Assembly ADC (Add with carry) to C++

Question

There is an x86 assembly instruction ADC. I've found this means "Add with carry". What does this mean/do? How would one implement the behavior of this instruction in C++?

INFO:
Compiled on Windows. I'm using a 32-bit Windows Installation. My processor is Core 2 Duo from Intel.

@Chubsdad: I've done my best to add some information. I hope it is enough. — Martijn Courteaux, Nov 11 '10 at 11:26
Which compiler? To access the carry flag, you have to embed assembler code in your C++ code. How you do this depends on the compiler that you are using. — TonyK, Nov 11 '10 at 11:34

score 34 · Accepted Answer · answered Nov 11 '10 at 11:26

34

ADC is the same as ADD but adds an extra 1 if processor's carry flag is set.

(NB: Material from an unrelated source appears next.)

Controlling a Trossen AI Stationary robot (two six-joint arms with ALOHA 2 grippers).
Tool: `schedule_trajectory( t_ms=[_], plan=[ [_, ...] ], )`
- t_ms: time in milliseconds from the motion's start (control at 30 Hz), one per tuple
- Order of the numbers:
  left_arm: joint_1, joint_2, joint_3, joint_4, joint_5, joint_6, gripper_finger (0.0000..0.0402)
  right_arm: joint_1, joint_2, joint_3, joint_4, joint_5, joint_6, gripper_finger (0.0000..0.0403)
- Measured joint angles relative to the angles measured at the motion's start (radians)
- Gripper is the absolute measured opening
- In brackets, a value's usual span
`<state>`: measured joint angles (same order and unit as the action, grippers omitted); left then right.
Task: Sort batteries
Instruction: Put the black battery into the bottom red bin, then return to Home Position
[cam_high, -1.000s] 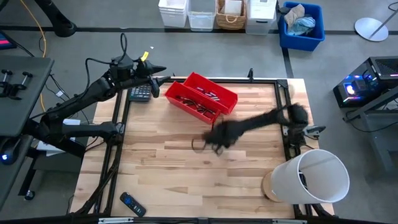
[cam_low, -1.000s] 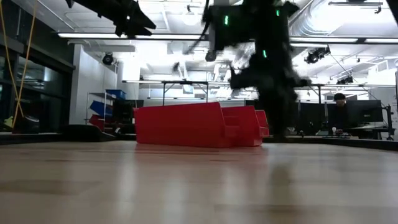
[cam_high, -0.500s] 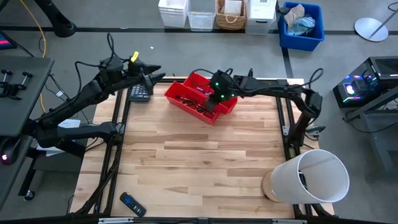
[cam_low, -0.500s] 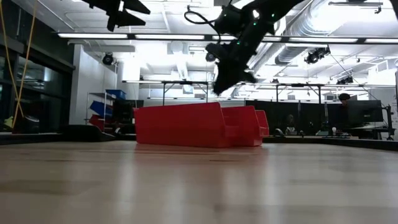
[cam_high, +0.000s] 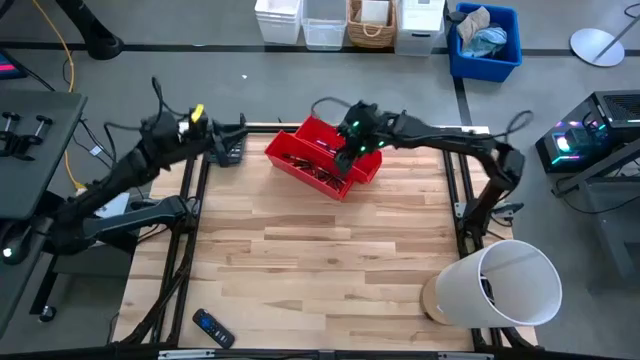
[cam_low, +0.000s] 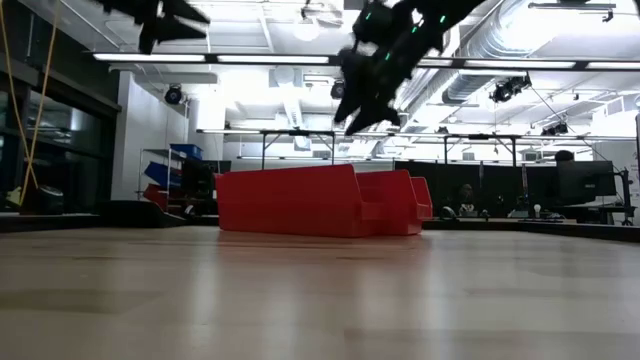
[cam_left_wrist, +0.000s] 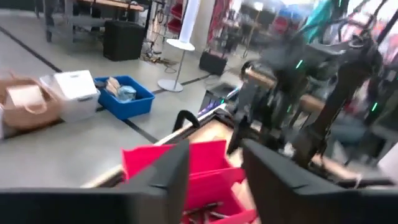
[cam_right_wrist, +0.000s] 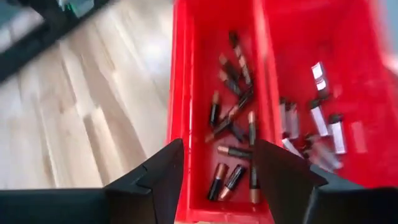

answered Nov 11 '10 at 11:26

Simone

11,655
1
30
43

Alright! Thank you. But now, I have to know IF the flag is set. Is this possible in C++? – Martijn Courteaux Nov 11 '10 at 11:28
1

Not with standard C++, you have to use an "asm" code block. I don't remember the exact syntax, but you'll lose code portability. – Simone Nov 11 '10 at 11:34
3

The idea of ADC is not to know the carry flag, but to do an ADD before ADC, so the carry will be set when the ADD overflows – stefaanv Nov 11 '10 at 11:47
@Martijn, if you want to know the carry flag status you may do something like this: pushfd; pop eax; now carry flag is at bit 0 of eax. – Simone Nov 11 '10 at 11:56
1

Downvoted for not really answering the C++ aspect of the question. Also, that asm sequence kinda sucks compare to `setc al` (and `movzx eax, al` if desired). `pushf` is a 3-uop instruction on Intel SnB-family CPUs. The push/pop store-forwarding round-trip adds ~5 cycles of latency to the dependency chain involving CF. – Peter Cordes Jun 10 '16 at 01:18

score 10 · Answer 2 · edited Dec 09 '16 at 20:39

From here (broken) or here

However, Intel processor has a special instruction called adc. This command behaves similarly as the add command. The only extra thing is that it also add the value carry flag along. So, this may be very handy to add large integers. Suppose you'd like to add a 32-bit integers with 16-bit registers. How can we do that? Well, let's say that the first integer is held on the register pair DX:AX, and the second one is on BX:CX. This is how:
add  ax, cx
adc  dx, bx
Ah, so first, the lower 16-bit is added by add ax, cx. Then the higher 16-bit is added using adc instead of add. It is because: if there are overflows, the carry bit is automatically added in the higher 16-bit. So, no cumbersome checking. This method can be extended to 64 bits and so on... Note that: If the 32-bit integer addition overflows too at the higher 16-bit, the result will not be correct and the carry flag is set, e.g. Adding 5 billion to 5 billion.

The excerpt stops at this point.